#### [TO DO]
Your answer should be each line of the entries that contains the word "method", copied in full.

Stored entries
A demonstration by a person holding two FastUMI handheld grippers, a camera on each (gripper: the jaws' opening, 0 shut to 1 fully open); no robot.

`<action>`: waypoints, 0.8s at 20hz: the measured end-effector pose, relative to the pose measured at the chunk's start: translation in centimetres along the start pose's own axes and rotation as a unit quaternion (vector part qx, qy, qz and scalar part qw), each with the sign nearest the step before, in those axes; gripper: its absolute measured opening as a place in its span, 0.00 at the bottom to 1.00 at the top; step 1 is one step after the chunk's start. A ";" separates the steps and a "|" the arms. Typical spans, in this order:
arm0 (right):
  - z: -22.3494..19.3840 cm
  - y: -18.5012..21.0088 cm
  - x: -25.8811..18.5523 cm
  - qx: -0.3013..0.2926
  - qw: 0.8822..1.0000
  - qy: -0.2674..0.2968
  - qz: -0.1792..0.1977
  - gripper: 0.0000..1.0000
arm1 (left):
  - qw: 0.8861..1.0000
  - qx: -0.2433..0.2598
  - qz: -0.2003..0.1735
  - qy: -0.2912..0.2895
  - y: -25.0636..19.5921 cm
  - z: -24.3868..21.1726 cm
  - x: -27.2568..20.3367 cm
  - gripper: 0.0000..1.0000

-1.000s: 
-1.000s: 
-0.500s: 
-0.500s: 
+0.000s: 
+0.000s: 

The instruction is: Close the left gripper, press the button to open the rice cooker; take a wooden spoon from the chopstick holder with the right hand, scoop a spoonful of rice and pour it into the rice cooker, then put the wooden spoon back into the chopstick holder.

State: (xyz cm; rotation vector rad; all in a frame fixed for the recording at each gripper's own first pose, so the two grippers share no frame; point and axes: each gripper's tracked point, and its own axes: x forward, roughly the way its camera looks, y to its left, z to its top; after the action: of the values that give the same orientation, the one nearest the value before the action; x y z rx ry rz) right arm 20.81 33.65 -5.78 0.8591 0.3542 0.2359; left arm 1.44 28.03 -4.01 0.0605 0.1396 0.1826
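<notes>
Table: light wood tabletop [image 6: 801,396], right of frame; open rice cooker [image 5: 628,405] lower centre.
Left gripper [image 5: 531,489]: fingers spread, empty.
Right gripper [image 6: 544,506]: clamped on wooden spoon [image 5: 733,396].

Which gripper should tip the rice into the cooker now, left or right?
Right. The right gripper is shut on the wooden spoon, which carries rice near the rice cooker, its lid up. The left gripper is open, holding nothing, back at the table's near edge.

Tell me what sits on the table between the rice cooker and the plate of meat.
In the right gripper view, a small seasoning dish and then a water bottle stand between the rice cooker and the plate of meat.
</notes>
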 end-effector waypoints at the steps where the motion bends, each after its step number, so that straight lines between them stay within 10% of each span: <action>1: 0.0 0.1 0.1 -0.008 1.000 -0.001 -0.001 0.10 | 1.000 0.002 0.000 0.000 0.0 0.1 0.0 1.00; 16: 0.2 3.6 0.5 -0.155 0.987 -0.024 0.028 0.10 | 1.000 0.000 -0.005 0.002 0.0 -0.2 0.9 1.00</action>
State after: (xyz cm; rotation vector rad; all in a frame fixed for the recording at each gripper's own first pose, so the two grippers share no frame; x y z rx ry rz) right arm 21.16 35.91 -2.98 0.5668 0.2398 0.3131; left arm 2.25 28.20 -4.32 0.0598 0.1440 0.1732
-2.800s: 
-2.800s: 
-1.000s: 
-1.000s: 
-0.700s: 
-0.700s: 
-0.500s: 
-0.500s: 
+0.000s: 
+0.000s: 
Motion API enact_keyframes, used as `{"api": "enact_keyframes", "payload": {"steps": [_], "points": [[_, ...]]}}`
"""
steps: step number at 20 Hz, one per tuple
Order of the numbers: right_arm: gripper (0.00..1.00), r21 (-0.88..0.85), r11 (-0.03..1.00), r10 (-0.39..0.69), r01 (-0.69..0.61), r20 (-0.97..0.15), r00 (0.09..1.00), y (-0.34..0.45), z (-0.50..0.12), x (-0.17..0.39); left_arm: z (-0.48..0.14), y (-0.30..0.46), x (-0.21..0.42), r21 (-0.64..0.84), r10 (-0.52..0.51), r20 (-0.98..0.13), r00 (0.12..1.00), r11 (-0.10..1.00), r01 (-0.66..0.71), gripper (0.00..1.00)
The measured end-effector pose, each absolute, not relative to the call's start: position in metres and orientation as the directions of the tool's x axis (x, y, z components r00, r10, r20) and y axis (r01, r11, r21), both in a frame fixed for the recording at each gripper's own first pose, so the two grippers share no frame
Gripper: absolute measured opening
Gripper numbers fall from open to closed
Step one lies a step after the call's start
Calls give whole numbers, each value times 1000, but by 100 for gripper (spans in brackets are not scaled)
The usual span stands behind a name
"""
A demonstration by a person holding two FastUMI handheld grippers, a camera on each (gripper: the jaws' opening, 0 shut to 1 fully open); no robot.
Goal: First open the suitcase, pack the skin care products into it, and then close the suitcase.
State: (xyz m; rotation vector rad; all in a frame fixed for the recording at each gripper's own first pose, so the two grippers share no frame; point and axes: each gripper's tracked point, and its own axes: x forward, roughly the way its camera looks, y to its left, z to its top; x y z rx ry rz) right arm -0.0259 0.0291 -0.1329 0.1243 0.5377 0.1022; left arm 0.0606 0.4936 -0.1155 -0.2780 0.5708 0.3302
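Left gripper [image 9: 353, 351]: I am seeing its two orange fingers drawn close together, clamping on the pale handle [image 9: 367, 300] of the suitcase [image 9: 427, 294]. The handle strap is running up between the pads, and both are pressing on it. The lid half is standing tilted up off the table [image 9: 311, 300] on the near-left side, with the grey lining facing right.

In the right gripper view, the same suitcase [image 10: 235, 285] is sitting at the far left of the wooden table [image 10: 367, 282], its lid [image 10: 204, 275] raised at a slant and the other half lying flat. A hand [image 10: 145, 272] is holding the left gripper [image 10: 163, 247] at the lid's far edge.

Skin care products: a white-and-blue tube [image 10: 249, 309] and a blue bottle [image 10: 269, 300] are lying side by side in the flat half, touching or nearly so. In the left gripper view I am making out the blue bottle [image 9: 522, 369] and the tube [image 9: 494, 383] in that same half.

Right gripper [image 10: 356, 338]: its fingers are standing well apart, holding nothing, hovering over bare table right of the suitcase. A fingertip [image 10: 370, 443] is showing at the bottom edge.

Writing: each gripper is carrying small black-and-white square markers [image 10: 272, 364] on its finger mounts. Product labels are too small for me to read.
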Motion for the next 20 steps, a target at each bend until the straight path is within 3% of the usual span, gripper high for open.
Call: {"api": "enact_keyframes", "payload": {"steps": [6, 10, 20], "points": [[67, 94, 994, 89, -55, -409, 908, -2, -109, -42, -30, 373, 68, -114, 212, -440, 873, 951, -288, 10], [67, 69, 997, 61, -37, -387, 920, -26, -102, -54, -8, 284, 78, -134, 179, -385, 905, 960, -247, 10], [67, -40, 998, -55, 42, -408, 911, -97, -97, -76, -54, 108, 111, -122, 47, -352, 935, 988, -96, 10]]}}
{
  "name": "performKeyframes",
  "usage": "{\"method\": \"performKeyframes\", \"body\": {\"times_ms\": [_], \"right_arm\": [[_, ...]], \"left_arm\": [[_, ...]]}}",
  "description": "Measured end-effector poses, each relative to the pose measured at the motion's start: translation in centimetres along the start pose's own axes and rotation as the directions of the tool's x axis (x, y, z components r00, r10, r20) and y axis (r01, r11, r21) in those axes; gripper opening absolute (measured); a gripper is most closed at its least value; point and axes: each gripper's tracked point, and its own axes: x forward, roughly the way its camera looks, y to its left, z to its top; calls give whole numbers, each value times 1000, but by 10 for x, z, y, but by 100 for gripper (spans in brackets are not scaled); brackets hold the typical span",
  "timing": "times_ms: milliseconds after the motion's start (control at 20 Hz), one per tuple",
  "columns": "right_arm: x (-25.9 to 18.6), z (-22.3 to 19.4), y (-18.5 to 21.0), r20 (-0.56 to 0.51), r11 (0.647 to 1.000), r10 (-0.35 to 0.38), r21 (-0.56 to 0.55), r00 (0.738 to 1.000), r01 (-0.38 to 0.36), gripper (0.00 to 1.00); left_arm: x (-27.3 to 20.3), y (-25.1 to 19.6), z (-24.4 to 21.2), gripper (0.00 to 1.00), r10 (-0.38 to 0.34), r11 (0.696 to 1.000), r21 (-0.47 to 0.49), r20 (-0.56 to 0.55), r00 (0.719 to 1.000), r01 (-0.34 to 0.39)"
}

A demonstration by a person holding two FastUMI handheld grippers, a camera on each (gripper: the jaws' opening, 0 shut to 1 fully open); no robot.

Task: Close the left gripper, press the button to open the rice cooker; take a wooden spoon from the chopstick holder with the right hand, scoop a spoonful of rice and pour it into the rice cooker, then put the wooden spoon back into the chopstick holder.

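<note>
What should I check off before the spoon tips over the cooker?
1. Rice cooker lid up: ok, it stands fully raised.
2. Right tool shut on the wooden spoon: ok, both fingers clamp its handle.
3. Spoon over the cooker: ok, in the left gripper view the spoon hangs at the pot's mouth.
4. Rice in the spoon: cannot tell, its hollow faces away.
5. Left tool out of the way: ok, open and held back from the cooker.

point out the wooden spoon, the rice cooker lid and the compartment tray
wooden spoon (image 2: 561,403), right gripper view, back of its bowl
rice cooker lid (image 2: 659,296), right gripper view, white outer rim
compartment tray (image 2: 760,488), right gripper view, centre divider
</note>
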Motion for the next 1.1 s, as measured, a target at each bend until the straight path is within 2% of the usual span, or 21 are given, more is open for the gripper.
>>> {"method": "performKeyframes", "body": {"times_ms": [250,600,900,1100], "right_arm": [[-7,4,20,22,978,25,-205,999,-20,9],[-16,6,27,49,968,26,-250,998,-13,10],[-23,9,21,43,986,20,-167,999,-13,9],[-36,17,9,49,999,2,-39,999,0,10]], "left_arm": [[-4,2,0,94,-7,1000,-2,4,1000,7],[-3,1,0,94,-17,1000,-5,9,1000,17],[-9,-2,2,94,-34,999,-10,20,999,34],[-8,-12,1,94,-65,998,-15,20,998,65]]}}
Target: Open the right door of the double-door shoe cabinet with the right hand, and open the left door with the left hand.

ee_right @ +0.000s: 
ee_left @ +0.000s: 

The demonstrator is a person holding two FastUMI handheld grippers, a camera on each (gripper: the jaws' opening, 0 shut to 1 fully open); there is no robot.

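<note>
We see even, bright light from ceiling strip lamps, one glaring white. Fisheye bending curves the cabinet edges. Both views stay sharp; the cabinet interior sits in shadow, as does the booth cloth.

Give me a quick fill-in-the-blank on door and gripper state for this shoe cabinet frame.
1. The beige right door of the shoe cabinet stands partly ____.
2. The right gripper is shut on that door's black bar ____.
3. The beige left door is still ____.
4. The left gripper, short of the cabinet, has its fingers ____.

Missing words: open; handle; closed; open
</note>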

#### [RESPONSE AREA]
  "usage": "{\"method\": \"performKeyframes\", \"body\": {\"times_ms\": [_], \"right_arm\": [[_, ...]], \"left_arm\": [[_, ...]]}}",
>>> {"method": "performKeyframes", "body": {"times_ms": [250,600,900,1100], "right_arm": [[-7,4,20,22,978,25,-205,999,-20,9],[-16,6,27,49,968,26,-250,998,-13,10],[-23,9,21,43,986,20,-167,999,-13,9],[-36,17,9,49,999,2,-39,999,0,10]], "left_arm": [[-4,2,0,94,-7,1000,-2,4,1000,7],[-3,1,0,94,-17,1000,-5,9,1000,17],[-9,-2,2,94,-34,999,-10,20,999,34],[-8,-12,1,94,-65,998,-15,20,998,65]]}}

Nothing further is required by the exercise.